Verbatim transcription of the listing is needed.

(The data Opens)

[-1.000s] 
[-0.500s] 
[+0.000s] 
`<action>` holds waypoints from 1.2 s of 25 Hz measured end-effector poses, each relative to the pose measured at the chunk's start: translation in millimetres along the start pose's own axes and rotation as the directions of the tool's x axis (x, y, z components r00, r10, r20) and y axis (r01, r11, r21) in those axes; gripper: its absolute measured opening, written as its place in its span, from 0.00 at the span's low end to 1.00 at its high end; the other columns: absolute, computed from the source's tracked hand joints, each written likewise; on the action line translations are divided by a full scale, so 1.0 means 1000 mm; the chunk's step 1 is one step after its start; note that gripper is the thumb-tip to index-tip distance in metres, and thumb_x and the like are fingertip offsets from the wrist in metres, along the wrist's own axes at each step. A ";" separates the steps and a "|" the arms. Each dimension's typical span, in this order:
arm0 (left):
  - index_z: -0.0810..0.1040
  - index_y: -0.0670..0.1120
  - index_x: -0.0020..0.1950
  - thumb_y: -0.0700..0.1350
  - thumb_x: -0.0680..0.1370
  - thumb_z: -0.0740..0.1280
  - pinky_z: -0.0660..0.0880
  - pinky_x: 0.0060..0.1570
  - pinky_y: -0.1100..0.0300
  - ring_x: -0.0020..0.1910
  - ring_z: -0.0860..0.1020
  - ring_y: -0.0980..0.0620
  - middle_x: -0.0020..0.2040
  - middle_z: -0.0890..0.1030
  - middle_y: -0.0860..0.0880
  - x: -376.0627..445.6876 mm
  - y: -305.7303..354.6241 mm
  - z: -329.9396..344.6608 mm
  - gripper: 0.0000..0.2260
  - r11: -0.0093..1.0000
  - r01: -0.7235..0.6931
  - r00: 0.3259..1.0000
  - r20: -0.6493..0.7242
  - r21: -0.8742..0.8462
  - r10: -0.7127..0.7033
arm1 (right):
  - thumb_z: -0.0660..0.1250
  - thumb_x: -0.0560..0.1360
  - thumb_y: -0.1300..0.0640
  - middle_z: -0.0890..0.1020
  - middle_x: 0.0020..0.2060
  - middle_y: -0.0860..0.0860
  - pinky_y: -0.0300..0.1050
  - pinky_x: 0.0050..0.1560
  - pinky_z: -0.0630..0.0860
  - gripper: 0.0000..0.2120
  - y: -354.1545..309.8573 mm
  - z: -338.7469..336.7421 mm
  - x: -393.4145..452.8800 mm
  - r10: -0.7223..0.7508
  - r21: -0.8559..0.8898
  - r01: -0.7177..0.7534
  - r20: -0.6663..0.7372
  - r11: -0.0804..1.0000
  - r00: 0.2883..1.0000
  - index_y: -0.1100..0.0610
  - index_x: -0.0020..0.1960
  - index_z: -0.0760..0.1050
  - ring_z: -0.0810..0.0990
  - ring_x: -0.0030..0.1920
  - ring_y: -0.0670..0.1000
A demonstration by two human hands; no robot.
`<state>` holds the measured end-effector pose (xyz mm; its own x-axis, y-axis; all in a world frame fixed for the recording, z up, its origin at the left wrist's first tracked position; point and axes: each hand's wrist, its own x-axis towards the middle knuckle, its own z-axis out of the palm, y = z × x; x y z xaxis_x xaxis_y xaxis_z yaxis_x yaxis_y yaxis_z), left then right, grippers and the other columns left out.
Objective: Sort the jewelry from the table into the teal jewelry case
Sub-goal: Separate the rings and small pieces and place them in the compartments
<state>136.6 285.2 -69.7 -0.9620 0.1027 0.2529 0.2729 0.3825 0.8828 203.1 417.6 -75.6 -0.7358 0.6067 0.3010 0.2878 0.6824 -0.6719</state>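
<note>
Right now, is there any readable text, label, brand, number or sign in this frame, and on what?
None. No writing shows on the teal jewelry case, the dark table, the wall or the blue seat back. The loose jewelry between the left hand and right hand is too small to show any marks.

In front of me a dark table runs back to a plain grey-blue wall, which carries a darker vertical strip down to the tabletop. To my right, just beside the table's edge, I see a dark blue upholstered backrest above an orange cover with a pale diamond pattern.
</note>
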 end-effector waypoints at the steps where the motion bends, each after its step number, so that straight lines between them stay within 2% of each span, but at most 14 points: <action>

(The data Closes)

* Response to the task:
[-1.000s] 
[-0.500s] 
[+0.000s] 
`<action>` holds waypoints from 1.2 s of 25 Hz measured end-effector poses, each relative to the pose measured at the chunk's start: translation in millimetres along the start pose's own axes and rotation as the directions of the tool's x axis (x, y, z components r00, r10, r20) and y axis (r01, r11, r21) in those axes; gripper: its absolute measured opening, written as its place in its span, from 0.00 at the span's low end to 1.00 at its high end; the other columns: absolute, computed from the source's tracked hand joints, each written likewise; on the action line translations are divided by a full scale, so 1.0 means 1000 mm; the chunk's step 1 is one step after its start; note that gripper is the thumb-tip to index-tip distance in metres, and thumb_x and the like are fingertip offsets from the wrist in metres, along the wrist's own axes at each step. A ";" separates the steps and a "|" the arms. Each dimension's typical span, in this order:
arm0 (left):
  - index_z: -0.0810..0.1040
  - index_y: -0.0670..0.1120
  - index_x: -0.0020..0.1950
  - thumb_y: -0.0700..0.1350
  - thumb_x: -0.0680..0.1370
  - thumb_z: -0.0740..0.1280
  - pinky_z: -0.0660..0.0880
  - pinky_x: 0.0060..0.1570
  - pinky_y: -0.1100..0.0300
  - ring_x: -0.0020..0.1910
  - ring_z: -0.0860..0.1020
  - ring_y: -0.0980..0.0620
  - middle_x: -0.0020..0.2040
  - middle_z: -0.0890..0.1030
  - middle_y: -0.0860..0.0880
  - x: -376.0627..445.6876 mm
  - y: -305.7303..354.6241 mm
  - z: -329.9396..344.6608 mm
  - gripper: 0.0000..0.2260
  - r11: -0.0093..1.0000
  - r01: -0.7235..0.6931
  - r00: 0.3259..1.0000
  - r20: -0.6493..0.7242
  - r21: -0.8742..0.8462
  - r10: -0.7127..0.7033
arm1 (right):
  - thumb_z: -0.0660..0.1250
  - thumb_x: -0.0560..0.1360
  - thumb_y: -0.1300..0.0640
  - middle_z: -0.0890..0.1020
  - middle_x: 0.0020..0.2060
  - middle_y: -0.0860..0.0860
  - pinky_y: -0.0300..0.1050
  - pinky_x: 0.0050..0.1560
  - pinky_z: -0.0630..0.0860
  - gripper: 0.0000..0.2120
  - y: -354.1545..309.8573 mm
  - z: -338.7469..336.7421 mm
  - x: -393.4145..452.8800 mm
  - r10: -0.7223..0.7508
  - r21: -0.8559..0.8898
  - r01: -0.7177..0.7534
  - r20: -0.6663..0.7372
  - r11: -0.0804..1.0000
  - r00: 0.2883..1.0000
  - index_y: -0.1100..0.0610
  - index_x: -0.0020..0.1960
  - index_z: -0.0760..0.1050
  - ring_z: -0.0810..0.0990
  - ring_x: -0.0030..0.1920
  - ring_y: -0.0670..0.1000
A demonstration by two human hands; no robot.
`<state>` holds the measured end-effector pose (xyz mm; its own x-axis, y-axis; all in a world frame fixed for the recording, z up, its origin at the left wrist's first tracked position; point and axes: each hand's wrist, its own x-axis towards the middle knuckle, its own z-axis out of the palm, y = z × x; x y z xaxis_x xaxis_y xaxis_z yaxis_x yaxis_y yaxis_z), left then right, grippers and the other columns left out.
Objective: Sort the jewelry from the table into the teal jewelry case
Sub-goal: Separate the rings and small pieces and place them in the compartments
<state>136.6 285.2 -69.7 -0.9620 0.1027 0.2529 0.2729 0.3825 0.8828 203.1 417.6 -75.6 -0.7358 0.6067 0.3010 0.2878 0.6824 -0.6719</state>
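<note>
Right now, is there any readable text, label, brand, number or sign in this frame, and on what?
None. No writing shows on the teal jewelry case, the dark table, the wall or the blue seat back. The loose jewelry between the left hand and right hand is too small to show any marks.

In front of me a dark table runs back to a plain grey-blue wall, which carries a darker vertical strip down to the tabletop. To my right, just beside the table's edge, I see a dark blue upholstered backrest above an orange cover with a pale diamond pattern.
</note>
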 end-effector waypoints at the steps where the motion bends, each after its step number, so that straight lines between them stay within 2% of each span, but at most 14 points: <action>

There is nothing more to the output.